• [Problem details]:
For each line below that holds "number", return the line as it stands.

• [Data shown]:
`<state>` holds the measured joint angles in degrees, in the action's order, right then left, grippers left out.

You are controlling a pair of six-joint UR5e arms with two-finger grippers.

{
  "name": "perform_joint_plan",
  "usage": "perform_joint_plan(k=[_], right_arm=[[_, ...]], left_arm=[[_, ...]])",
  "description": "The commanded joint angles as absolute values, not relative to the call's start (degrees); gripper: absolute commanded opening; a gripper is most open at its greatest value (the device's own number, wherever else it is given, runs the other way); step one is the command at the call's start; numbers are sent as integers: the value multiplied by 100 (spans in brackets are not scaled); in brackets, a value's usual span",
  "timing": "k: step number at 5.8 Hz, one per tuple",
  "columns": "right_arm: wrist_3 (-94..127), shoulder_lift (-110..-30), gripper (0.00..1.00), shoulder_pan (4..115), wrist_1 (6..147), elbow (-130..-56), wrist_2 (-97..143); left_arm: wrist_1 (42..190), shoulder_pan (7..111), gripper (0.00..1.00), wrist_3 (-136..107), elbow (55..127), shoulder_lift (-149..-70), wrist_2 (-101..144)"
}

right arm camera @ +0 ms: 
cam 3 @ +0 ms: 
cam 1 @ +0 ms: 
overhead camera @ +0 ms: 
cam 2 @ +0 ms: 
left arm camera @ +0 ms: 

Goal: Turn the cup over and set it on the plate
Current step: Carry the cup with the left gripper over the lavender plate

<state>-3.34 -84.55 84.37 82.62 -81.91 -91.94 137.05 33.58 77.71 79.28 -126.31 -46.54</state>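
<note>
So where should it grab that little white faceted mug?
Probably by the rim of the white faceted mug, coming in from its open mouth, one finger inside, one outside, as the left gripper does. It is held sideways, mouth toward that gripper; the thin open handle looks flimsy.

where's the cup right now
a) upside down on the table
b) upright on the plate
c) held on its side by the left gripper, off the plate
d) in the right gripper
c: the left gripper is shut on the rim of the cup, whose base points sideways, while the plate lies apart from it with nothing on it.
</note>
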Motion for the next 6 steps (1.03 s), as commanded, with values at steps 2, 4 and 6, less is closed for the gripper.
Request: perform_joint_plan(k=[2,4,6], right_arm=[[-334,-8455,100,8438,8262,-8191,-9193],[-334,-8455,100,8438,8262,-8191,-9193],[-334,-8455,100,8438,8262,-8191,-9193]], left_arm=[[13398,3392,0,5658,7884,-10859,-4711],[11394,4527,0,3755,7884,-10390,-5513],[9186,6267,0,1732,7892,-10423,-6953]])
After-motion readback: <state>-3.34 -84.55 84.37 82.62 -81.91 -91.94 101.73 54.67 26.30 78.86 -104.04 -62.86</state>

• [Output for this exercise]:
  "description": "The commanded joint angles as absolute values, not relative to the call's start (degrees); gripper: absolute commanded opening; a gripper is most open at its greatest value (the device's own number, wherever else it is given, runs the other way); step one is the command at the call's start; numbers are sent as integers: the value multiplied by 100 (spans in brackets are not scaled); in brackets, a value's usual span",
  "timing": "k: step number at 5.8 Hz, one per tuple",

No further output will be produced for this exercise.